== EXERCISE GOAL ==
Report every line below that carries the word "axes".
○ ○ ○ ○ ○ ○ ○
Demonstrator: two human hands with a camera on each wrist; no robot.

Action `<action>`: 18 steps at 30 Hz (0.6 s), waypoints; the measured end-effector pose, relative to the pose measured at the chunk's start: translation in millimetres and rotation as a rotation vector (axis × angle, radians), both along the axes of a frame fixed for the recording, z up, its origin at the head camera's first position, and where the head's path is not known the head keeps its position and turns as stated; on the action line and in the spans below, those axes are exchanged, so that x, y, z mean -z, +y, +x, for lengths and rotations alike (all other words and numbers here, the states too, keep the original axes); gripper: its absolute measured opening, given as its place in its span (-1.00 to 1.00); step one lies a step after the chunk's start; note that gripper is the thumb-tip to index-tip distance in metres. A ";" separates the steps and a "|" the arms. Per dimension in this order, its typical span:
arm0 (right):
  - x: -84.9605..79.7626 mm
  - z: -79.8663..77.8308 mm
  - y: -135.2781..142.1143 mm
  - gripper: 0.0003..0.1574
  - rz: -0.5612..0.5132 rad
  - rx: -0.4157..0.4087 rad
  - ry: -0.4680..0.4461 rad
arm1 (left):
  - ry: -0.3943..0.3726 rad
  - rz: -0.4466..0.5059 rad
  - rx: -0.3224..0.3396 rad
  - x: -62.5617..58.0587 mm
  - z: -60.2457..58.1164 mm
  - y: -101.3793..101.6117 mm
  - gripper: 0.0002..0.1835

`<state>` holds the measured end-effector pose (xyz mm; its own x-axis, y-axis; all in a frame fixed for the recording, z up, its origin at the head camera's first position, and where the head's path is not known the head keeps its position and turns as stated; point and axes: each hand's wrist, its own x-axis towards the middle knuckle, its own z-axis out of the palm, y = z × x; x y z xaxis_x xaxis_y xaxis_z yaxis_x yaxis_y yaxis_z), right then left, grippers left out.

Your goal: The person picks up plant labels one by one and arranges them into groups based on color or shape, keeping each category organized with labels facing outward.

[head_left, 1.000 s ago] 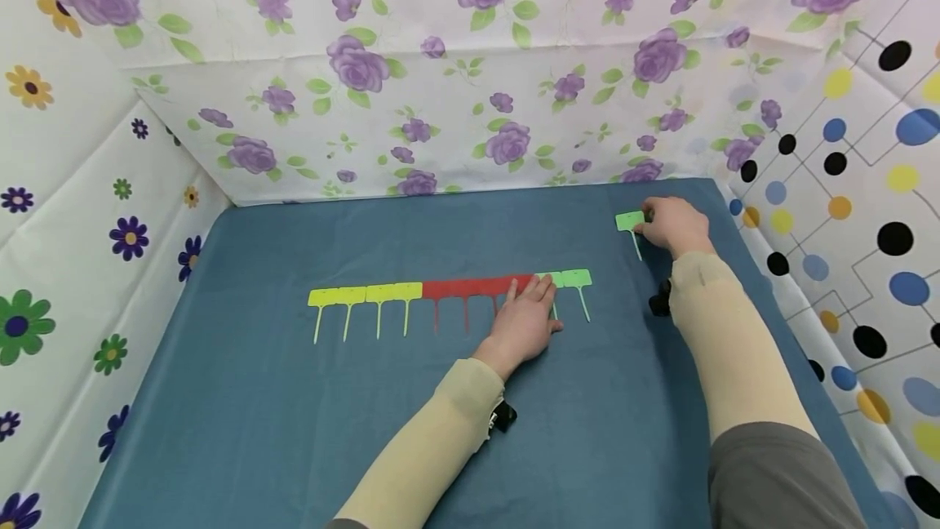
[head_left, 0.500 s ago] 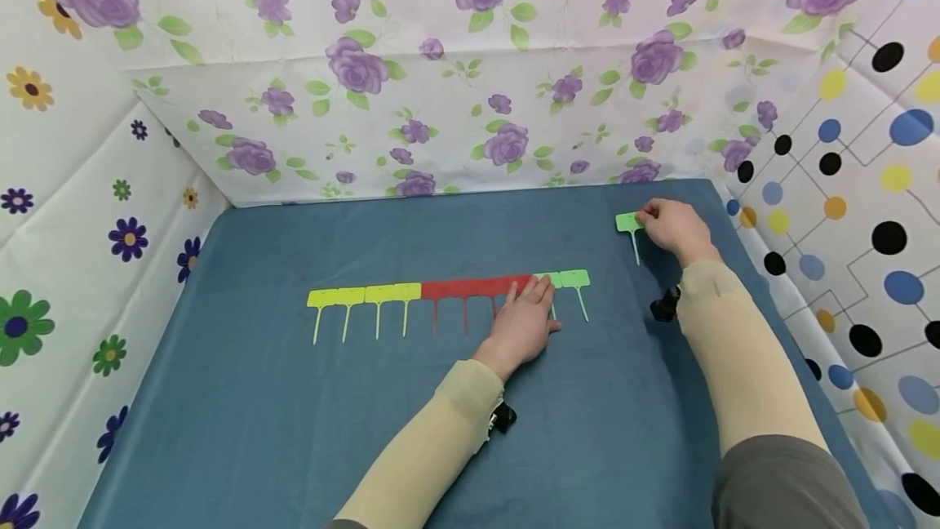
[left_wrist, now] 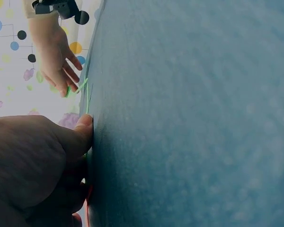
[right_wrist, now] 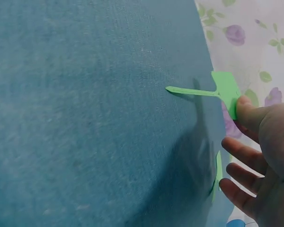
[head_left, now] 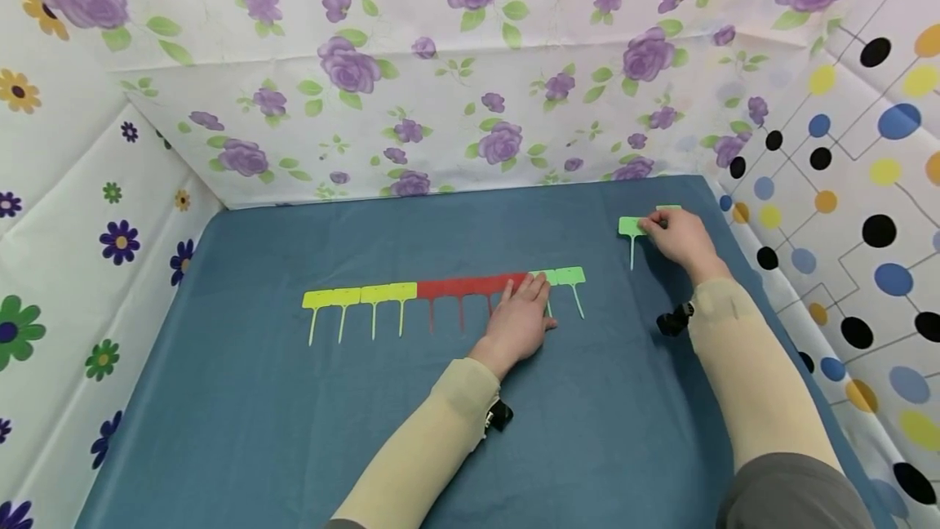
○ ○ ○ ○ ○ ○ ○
== TASK RESULT ==
Action `<action>`: 18 steps at 30 Hz (0.6 s), waypoints; the measured end-effector pose, relative to the pose measured at the chunk's start: translation in millimetres and rotation as a rotation vector (axis × angle, radians), both along the axes of a frame fixed for the recording, z up, its origin at the head camera's first position, and where the head's path is not known the head keeps its position and turns as stated; on the action line and in the spans below, those axes are exchanged, so that x, y, z mean -z, +y, +x, for lengths and rotations alike (all other words and numbers here, the states too, keep the original axes); gripper: its absolute measured opening, given as its place in its span (-1.00 to 1.00); step one lies a step after the chunk's start; note that gripper is the thumb-tip to index-tip distance in metres. A ";" separates the steps and a "|" the arms. Per dimension in this order, its typical span:
`<state>` holds the measured end-effector pose (xyz mm; its own x-axis, y-axis; all in a frame fixed for the recording, z up, its origin at the head camera's first position, and where the head's path is not known the head keeps its position and turns as stated; point and axes: each hand's wrist, its own x-axis towards the middle knuckle, its own z-axis out of the palm, y = z × x; x y z xaxis_x xaxis_y xaxis_z yaxis_x yaxis_y yaxis_z), right then left, grippers left out.

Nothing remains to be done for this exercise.